Crowdsourcing is an approach to replace the work traditionally done by a single person with the collective action of a group of people via the Internet. It has established itself in the mainstream of research methodology in recent years using a variety of approaches to engage humans in solving problems that computers, as yet, cannot solve. Several common approaches to crowdsourcing have been successful, including peer production (in which the participants are inherently interested in contributing), microworking (in which participants are paid small amounts of money per task) and games or gamification (in which the participants are entertained as they complete the tasks). An alternative approach to crowdsourcing using social networks is proposed here. Social networks offer access to large user communities through integrated software applications and, as they mature, are utilised in different ways, with decentralised and unevenly-distributed organisation of content. This research investigates whether collective intelligence systems are facilitated better on social networks and how the contributed human effort can be optimised. These questions are investigated using two case studies of problem solving: anaphoric coreference in text documents and classifying images in the marine biology domain. Social networks themselves can be considered inherent, self-organised problem solving systems, an approach defined here as ?groupsourcing?, sharing common features with other crowdsourcing approaches; however, the benefits are tempered with the many challenges this approach presents. In comparison to other methods of crowdsourcing, harnessing collective intelligence on social networks offers a high-accuracy, data-driven and low-cost approach.
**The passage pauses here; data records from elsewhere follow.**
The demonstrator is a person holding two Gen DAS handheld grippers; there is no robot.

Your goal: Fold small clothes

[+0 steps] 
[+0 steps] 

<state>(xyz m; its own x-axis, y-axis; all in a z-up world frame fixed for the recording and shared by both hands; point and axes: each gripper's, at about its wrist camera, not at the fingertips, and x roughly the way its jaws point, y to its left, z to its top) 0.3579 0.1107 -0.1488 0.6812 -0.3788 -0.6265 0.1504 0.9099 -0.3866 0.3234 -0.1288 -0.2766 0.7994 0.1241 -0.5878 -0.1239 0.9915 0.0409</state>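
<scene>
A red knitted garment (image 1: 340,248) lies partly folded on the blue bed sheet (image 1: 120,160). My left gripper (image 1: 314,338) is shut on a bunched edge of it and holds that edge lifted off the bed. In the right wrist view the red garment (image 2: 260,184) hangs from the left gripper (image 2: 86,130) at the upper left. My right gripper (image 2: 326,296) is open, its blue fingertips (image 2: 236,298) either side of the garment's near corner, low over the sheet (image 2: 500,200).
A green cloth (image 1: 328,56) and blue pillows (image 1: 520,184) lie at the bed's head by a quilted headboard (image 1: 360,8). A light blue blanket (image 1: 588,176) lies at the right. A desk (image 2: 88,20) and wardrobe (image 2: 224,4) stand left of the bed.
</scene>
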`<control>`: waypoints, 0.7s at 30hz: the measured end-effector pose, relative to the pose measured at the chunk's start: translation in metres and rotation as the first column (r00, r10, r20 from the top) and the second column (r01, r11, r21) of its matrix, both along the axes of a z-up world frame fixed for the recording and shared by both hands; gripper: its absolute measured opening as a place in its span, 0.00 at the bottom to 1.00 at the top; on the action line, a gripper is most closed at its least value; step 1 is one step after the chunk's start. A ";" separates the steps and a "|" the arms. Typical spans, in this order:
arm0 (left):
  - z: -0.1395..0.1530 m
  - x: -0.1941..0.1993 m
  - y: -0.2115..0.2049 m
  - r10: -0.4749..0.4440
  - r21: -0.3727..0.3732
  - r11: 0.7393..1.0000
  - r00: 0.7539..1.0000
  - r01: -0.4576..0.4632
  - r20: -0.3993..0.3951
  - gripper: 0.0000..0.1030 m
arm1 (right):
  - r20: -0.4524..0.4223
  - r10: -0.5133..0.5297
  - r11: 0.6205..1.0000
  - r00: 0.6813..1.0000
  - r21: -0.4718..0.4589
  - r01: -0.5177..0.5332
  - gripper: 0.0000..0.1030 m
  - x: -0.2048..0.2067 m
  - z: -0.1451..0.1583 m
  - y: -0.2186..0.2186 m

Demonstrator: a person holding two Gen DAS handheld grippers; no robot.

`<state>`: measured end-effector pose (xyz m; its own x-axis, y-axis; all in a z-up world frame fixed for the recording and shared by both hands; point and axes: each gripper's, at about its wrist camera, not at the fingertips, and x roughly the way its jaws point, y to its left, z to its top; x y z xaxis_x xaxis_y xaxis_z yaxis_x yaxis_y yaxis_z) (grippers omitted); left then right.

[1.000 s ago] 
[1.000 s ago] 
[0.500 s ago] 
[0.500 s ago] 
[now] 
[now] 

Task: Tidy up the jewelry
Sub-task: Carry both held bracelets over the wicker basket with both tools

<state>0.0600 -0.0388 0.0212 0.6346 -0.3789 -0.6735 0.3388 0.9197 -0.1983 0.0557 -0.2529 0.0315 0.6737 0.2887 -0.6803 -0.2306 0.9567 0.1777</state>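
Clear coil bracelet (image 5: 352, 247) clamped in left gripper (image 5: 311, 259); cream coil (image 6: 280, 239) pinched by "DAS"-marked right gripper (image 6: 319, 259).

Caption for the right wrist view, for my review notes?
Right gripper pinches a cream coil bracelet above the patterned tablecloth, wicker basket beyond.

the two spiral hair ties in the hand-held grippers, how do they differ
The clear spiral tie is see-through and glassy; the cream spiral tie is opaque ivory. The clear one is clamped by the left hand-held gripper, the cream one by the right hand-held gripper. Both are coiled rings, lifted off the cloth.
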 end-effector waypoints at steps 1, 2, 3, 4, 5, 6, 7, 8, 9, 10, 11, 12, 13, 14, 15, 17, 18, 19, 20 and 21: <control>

机译:众包是一种通过互联网由一群人的集体行动代替传统上由一个人完成的工作的一种方法。近年来,它已使用各种方法使人们参与解决计算机尚无法解决的问题,从而成为研究方法学的主流。众包的几种常见方法已经成功,包括同伴生产(参与者固有地对贡献有兴趣),微工作(参与者为每个任务支付少量金钱)和游戏或游戏化(参与者以他们完成了任务)。本文提出了使用社交网络进行众包的另一种方法。社交网络通过集成的软件应用程序提供对大型用户社区的访问,随着社交网络的成熟,它们以分散和分布不均的内容组织以不同的方式被利用。这项研究调查了是否可以在社交网络上更好地促进集体情报系统,以及如何优化人们的贡献。使用两个解决问题的案例研究了这些问题:文本文档中的回指共指和海洋生物学领域中的图像分类。社交网络本身可以被认为是固有的,自组织的问题解决系统,这里定义为“小组外包”,与其他众包方法具有共同特征。但是,这种方法带来的许多挑战削弱了收益。与其他众包方法相比,在社交网络上利用集体智慧提供了一种高精度,数据驱动和低成本的方法。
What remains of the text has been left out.